** Required action **
The lines to find are those in the entries that hold the word "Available"; copy every one of them.

** Records to process **
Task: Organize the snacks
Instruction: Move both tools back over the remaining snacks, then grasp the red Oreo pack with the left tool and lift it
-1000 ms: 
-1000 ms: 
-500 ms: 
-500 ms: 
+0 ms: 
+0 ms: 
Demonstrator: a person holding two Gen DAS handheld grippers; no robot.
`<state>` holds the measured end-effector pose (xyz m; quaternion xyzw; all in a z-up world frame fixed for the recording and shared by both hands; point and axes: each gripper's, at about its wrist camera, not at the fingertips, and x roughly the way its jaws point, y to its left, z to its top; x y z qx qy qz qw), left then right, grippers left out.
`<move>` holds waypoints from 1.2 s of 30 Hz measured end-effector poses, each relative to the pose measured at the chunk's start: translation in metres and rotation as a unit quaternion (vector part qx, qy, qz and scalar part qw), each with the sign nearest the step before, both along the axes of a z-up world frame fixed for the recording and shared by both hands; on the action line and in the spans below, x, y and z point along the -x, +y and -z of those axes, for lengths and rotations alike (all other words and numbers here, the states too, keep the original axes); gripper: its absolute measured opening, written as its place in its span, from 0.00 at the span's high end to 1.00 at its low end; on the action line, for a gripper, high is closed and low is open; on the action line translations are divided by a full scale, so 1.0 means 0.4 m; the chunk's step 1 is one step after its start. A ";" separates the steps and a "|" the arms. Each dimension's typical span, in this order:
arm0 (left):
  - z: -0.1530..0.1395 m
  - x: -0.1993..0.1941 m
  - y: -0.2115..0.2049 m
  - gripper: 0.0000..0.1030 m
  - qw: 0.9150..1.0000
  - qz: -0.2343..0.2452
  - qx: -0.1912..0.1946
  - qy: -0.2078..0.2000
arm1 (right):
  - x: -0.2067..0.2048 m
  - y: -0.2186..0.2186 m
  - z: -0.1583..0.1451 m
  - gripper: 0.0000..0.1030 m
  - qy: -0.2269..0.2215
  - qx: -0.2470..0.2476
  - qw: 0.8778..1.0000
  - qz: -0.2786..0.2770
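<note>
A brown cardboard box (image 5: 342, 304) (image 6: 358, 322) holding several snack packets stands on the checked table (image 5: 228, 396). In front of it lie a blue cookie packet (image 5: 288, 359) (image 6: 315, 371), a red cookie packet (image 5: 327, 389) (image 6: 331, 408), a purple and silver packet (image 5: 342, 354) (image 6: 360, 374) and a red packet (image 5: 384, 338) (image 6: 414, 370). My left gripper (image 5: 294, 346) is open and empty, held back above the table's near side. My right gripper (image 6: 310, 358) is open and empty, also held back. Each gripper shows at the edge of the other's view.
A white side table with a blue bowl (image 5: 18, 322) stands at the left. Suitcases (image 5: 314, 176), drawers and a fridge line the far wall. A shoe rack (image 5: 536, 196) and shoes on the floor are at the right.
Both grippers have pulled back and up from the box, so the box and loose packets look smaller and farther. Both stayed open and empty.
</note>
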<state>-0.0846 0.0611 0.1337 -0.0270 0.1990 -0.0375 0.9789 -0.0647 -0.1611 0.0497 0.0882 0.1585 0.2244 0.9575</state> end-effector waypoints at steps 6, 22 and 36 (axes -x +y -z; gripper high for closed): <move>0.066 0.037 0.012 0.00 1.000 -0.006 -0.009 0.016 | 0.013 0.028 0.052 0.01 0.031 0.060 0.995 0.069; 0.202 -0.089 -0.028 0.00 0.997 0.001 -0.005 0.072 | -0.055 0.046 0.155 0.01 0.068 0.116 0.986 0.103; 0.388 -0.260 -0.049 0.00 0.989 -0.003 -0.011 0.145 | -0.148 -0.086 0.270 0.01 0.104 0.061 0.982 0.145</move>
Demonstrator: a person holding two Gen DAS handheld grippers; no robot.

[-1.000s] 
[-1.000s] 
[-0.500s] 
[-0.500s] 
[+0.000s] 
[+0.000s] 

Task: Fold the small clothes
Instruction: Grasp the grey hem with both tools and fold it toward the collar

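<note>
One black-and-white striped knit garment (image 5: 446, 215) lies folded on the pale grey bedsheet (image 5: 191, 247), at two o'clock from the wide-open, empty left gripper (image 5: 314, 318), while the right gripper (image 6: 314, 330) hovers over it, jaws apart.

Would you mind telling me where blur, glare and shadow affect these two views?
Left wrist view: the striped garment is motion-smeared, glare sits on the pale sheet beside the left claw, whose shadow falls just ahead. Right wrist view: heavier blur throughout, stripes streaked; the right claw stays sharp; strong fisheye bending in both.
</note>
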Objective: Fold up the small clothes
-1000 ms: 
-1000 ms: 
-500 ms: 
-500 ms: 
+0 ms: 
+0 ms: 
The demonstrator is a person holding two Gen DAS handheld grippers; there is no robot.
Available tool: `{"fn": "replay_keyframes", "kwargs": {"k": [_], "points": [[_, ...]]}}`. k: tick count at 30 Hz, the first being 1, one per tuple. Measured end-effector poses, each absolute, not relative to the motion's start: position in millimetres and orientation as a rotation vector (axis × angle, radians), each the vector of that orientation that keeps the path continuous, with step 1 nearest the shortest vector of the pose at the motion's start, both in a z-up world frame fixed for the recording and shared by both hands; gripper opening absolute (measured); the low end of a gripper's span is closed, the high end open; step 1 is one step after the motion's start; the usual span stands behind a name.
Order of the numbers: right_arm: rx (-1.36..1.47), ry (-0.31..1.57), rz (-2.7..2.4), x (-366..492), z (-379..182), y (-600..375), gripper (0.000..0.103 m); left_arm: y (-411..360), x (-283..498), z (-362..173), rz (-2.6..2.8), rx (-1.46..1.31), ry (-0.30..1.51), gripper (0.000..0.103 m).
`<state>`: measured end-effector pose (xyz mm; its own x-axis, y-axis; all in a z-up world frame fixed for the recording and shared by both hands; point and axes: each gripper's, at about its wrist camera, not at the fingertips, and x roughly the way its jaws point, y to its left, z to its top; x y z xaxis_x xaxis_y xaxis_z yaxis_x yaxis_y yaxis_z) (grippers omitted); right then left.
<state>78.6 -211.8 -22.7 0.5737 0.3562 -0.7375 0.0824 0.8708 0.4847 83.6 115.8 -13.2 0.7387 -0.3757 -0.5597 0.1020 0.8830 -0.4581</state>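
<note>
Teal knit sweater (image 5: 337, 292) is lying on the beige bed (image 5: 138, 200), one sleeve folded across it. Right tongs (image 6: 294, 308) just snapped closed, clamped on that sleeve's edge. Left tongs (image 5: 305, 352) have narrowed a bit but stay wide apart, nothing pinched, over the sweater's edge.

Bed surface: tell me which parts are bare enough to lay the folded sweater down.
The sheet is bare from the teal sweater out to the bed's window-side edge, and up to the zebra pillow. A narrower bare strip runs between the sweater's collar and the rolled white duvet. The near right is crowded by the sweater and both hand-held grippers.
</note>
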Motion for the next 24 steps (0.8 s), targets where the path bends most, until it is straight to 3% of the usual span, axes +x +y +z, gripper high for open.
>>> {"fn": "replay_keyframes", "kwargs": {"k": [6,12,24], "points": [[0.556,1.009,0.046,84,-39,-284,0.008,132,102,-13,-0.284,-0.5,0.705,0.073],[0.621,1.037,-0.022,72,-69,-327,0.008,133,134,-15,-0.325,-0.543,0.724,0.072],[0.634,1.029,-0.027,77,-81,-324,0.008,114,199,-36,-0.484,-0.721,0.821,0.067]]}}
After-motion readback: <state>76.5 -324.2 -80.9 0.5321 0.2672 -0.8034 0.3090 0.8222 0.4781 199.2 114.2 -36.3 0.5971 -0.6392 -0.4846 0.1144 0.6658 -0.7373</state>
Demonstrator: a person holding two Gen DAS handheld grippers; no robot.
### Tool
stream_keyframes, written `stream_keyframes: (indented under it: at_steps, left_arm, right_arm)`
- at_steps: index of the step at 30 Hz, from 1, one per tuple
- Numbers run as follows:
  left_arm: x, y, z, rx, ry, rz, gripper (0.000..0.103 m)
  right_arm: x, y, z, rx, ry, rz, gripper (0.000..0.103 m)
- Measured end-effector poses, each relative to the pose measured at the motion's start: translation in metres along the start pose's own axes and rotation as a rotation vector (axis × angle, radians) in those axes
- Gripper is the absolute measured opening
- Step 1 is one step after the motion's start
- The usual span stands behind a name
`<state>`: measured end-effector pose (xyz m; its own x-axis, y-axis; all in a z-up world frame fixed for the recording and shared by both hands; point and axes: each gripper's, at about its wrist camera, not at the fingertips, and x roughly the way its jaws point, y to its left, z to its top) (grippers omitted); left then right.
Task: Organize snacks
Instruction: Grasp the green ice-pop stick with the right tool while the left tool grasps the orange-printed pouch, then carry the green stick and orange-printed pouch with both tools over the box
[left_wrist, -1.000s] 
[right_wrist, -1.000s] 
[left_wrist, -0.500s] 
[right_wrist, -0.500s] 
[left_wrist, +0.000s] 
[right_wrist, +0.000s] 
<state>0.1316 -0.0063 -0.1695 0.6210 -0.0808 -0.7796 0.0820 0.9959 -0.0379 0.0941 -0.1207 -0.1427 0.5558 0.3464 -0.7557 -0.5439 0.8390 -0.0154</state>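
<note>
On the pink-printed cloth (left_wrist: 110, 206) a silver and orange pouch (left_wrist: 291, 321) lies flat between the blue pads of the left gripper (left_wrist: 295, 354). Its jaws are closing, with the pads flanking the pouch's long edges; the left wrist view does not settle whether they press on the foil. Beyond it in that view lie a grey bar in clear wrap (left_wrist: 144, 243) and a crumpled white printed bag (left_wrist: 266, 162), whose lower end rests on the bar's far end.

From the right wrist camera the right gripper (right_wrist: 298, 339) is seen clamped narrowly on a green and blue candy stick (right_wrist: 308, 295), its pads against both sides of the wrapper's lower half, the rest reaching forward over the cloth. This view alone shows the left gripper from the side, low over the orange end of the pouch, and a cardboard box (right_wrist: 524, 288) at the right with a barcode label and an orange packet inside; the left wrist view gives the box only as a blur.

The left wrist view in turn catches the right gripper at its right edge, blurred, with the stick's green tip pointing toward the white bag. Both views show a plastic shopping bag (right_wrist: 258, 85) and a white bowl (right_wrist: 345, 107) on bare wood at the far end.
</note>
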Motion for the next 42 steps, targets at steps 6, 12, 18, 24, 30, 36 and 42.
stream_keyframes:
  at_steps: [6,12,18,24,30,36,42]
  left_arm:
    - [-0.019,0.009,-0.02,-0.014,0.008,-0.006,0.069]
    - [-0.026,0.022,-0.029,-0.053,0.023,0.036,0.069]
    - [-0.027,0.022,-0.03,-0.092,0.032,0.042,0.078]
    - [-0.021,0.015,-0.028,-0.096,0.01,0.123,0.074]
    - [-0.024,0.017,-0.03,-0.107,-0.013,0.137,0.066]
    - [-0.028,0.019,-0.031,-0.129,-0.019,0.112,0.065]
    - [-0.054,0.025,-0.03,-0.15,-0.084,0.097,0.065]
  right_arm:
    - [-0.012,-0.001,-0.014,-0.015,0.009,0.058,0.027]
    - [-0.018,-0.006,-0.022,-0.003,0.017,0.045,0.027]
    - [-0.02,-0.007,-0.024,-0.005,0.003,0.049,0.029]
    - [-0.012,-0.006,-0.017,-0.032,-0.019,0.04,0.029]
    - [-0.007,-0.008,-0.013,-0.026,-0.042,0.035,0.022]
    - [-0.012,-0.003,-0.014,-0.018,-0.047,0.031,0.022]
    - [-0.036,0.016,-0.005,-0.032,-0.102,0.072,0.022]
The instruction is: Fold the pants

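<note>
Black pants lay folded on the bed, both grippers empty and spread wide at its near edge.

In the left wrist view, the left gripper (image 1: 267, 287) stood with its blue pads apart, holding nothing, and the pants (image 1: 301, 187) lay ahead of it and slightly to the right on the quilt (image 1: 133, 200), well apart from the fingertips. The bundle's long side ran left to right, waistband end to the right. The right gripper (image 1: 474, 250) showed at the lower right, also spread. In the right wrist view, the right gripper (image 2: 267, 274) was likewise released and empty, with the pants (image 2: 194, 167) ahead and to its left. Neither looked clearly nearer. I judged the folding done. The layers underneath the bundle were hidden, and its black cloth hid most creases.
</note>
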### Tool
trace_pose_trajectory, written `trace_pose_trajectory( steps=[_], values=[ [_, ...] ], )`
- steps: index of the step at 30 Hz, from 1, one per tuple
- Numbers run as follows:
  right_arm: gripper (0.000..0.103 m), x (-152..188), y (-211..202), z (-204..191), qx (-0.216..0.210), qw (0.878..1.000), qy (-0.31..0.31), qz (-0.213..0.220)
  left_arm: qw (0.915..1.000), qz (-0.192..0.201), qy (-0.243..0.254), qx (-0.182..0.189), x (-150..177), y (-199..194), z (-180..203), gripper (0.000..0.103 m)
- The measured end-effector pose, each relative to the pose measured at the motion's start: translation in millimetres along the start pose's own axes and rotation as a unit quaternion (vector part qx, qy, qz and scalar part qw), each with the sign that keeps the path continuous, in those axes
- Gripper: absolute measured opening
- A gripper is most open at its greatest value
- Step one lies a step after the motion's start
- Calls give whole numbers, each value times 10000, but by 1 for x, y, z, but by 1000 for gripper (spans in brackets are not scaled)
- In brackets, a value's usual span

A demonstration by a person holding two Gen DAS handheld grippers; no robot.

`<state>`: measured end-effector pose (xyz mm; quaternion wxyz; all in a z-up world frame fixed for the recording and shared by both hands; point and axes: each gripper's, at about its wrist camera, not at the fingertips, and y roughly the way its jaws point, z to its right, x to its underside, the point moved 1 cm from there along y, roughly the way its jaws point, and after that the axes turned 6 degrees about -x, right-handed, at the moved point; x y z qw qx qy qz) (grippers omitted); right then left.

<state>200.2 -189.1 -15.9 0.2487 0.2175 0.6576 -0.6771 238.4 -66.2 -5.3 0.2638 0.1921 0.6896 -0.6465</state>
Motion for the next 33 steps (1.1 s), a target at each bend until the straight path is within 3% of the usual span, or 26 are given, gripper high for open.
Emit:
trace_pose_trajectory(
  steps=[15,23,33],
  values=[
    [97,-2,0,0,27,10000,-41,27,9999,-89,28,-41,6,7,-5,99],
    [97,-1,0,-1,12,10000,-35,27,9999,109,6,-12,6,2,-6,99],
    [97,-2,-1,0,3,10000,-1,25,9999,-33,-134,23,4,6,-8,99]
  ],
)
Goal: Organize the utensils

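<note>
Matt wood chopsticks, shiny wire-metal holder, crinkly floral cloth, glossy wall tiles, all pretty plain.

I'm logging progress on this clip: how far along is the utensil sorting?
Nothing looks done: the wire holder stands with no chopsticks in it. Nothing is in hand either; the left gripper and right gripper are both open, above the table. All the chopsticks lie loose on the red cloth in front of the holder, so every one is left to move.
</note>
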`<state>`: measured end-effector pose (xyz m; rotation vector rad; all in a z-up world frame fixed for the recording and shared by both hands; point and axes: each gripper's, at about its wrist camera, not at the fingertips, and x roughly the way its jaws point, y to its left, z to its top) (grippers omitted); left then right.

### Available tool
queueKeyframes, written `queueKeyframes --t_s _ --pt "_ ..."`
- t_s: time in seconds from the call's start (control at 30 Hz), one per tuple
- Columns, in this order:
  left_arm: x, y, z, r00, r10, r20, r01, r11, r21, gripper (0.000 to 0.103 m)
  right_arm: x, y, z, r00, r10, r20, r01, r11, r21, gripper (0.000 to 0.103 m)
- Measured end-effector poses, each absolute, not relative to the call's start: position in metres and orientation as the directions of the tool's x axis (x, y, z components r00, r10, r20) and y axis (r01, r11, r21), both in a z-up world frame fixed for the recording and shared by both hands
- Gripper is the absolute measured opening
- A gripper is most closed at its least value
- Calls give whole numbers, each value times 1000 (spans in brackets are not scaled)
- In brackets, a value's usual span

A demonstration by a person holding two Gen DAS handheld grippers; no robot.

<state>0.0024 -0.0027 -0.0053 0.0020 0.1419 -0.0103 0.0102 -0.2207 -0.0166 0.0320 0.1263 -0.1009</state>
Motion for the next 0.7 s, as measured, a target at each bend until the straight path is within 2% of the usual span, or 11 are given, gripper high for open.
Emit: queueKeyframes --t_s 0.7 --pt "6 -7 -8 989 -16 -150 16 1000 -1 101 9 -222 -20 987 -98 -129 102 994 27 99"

** Answer to the exercise **
Available tool: `{"fn": "replay_keyframes", "kwargs": {"k": [_], "points": [[_, ...]]}}`. k: tick count at 30 Hz, the first being 1, one per tuple. Measured end-effector poses, each absolute, not relative to the motion's start: position in millimetres and orientation as a rotation vector (axis × angle, radians), each the vector of that orientation that keeps the path continuous, with step 1 nearest the shortest vector of the pose at the motion's start, both in a z-up world frame fixed for the recording and shared by both hands; gripper opening absolute (measured); the low end of a gripper's span is closed, the high end open; step 1 is one step after the motion's start; the usual span stands behind a name.
### Available tool

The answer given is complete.